Description of the task: The entries that follow should come back exactly, with no pictures among them.

Data for processing:

⟨

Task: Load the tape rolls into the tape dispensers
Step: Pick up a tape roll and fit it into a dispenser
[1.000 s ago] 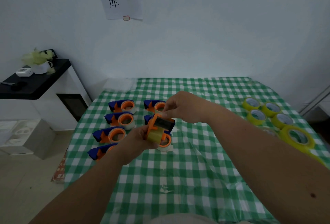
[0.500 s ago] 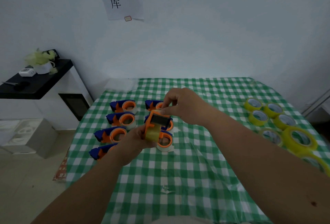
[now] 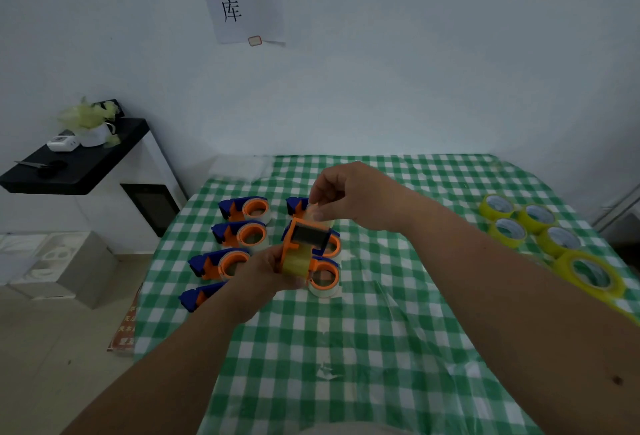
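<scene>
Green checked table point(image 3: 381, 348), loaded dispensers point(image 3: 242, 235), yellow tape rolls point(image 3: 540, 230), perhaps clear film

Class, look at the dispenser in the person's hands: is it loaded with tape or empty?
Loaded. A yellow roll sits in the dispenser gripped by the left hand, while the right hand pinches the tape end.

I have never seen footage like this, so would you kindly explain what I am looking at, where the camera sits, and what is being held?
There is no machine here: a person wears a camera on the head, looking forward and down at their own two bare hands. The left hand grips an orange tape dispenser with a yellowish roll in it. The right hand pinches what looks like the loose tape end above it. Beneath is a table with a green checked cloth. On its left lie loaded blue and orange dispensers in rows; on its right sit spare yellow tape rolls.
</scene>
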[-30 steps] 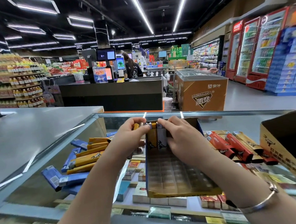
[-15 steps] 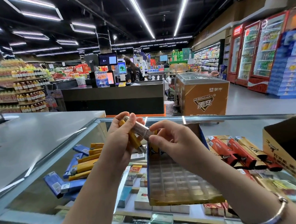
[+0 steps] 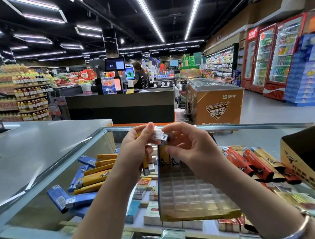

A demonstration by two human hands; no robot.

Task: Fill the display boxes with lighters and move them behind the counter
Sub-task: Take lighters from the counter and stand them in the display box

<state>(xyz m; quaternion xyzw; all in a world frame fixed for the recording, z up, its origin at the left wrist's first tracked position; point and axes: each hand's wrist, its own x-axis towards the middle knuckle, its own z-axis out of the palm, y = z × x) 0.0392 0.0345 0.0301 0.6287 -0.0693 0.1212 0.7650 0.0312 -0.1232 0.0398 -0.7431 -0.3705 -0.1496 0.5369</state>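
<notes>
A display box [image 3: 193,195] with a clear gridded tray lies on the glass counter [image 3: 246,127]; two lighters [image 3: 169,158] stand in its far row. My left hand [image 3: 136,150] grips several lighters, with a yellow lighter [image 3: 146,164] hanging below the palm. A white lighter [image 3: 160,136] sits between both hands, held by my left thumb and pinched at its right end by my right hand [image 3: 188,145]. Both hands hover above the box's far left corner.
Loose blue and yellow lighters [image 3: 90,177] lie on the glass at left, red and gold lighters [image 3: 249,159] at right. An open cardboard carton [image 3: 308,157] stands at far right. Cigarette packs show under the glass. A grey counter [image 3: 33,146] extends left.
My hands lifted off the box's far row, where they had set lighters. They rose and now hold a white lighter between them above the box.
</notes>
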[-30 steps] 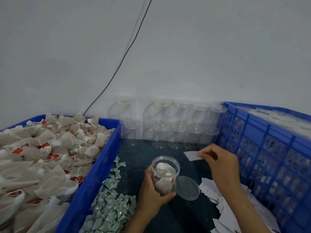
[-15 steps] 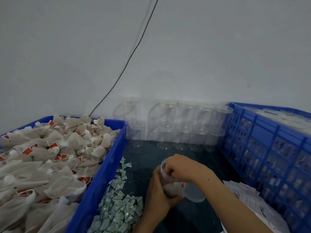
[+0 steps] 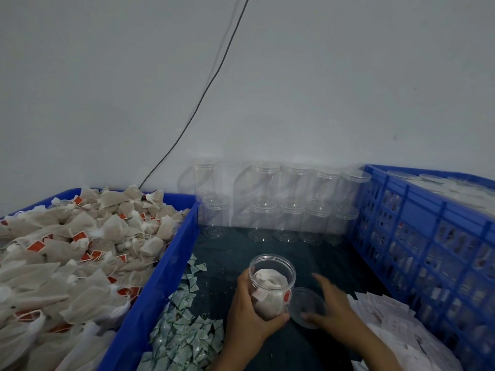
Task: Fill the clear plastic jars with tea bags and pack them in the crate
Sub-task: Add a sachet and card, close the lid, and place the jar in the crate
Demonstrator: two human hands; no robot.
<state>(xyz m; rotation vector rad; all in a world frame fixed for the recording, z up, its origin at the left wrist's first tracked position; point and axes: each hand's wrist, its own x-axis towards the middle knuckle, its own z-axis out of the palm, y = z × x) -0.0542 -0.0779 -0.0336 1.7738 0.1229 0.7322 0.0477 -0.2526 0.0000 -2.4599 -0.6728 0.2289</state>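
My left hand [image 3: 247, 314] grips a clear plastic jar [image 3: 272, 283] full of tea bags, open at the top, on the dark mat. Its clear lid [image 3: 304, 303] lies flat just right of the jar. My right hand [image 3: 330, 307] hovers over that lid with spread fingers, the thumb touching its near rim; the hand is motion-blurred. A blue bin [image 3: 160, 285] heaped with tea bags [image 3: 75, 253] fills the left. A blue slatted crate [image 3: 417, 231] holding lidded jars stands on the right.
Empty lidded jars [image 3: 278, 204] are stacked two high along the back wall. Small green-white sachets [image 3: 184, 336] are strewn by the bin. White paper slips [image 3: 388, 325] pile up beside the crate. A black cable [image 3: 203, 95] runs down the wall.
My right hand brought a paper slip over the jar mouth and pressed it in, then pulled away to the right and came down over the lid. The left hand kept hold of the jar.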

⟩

Written response:
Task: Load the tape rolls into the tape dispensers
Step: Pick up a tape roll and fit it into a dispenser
[1.000 s ago] 
[0.500 s ago] 
[now] 
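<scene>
Green checked table point(image 3: 381, 348), loaded dispensers point(image 3: 242, 235), yellow tape rolls point(image 3: 540, 230), perhaps clear film

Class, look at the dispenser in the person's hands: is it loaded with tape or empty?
Loaded. A yellow roll sits in the dispenser gripped by the left hand, while the right hand pinches the tape end.

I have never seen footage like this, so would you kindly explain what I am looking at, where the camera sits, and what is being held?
There is no machine here: a person wears a camera on the head, looking forward and down at their own two bare hands. The left hand grips an orange tape dispenser with a yellowish roll in it. The right hand pinches what looks like the loose tape end above it. Beneath is a table with a green checked cloth. On its left lie loaded blue and orange dispensers in rows; on its right sit spare yellow tape rolls.
</scene>
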[-30 steps] 
[-15 steps] 
[+0 steps] 

A demonstration by two human hands; no robot.

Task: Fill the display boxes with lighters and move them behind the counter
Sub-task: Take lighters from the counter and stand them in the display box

<state>(xyz m; quaternion xyzw; all in a world frame fixed for the recording, z up, its origin at the left wrist's first tracked position; point and axes: each hand's wrist, its own x-axis towards the middle knuckle, its own z-axis out of the palm, y = z × x) 0.0392 0.0345 0.0301 0.6287 -0.0693 0.1212 0.7650 0.0312 -0.1232 0.0398 -0.7431 -0.3705 -0.1496 0.5369</state>
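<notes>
A display box [image 3: 193,195] with a clear gridded tray lies on the glass counter [image 3: 246,127]; two lighters [image 3: 169,158] stand in its far row. My left hand [image 3: 136,150] grips several lighters, with a yellow lighter [image 3: 146,164] hanging below the palm. A white lighter [image 3: 160,136] sits between both hands, held by my left thumb and pinched at its right end by my right hand [image 3: 188,145]. Both hands hover above the box's far left corner.
Loose blue and yellow lighters [image 3: 90,177] lie on the glass at left, red and gold lighters [image 3: 249,159] at right. An open cardboard carton [image 3: 308,157] stands at far right. Cigarette packs show under the glass. A grey counter [image 3: 33,146] extends left.
My hands lifted off the box's far row, where they had set lighters. They rose and now hold a white lighter between them above the box.
</notes>
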[-30 steps] 
[-15 steps] 
[+0 steps] 
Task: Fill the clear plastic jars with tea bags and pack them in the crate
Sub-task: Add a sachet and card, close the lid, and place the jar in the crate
Demonstrator: two human hands; no robot.
<state>(xyz m; rotation vector rad; all in a world frame fixed for the recording, z up, its origin at the left wrist's first tracked position; point and axes: each hand's wrist, its own x-axis towards the middle knuckle, its own z-axis out of the palm, y = z × x) -0.0542 -0.0779 -0.0336 1.7738 0.1229 0.7322 0.0477 -0.2526 0.0000 -2.4599 -0.6728 0.2289</state>
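My left hand [image 3: 247, 314] grips a clear plastic jar [image 3: 272, 283] full of tea bags, open at the top, on the dark mat. Its clear lid [image 3: 304, 303] lies flat just right of the jar. My right hand [image 3: 330, 307] hovers over that lid with spread fingers, the thumb touching its near rim; the hand is motion-blurred. A blue bin [image 3: 160, 285] heaped with tea bags [image 3: 75, 253] fills the left. A blue slatted crate [image 3: 417, 231] holding lidded jars stands on the right.
Empty lidded jars [image 3: 278, 204] are stacked two high along the back wall. Small green-white sachets [image 3: 184, 336] are strewn by the bin. White paper slips [image 3: 388, 325] pile up beside the crate. A black cable [image 3: 203, 95] runs down the wall.
My right hand brought a paper slip over the jar mouth and pressed it in, then pulled away to the right and came down over the lid. The left hand kept hold of the jar.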

The exercise was answered in full.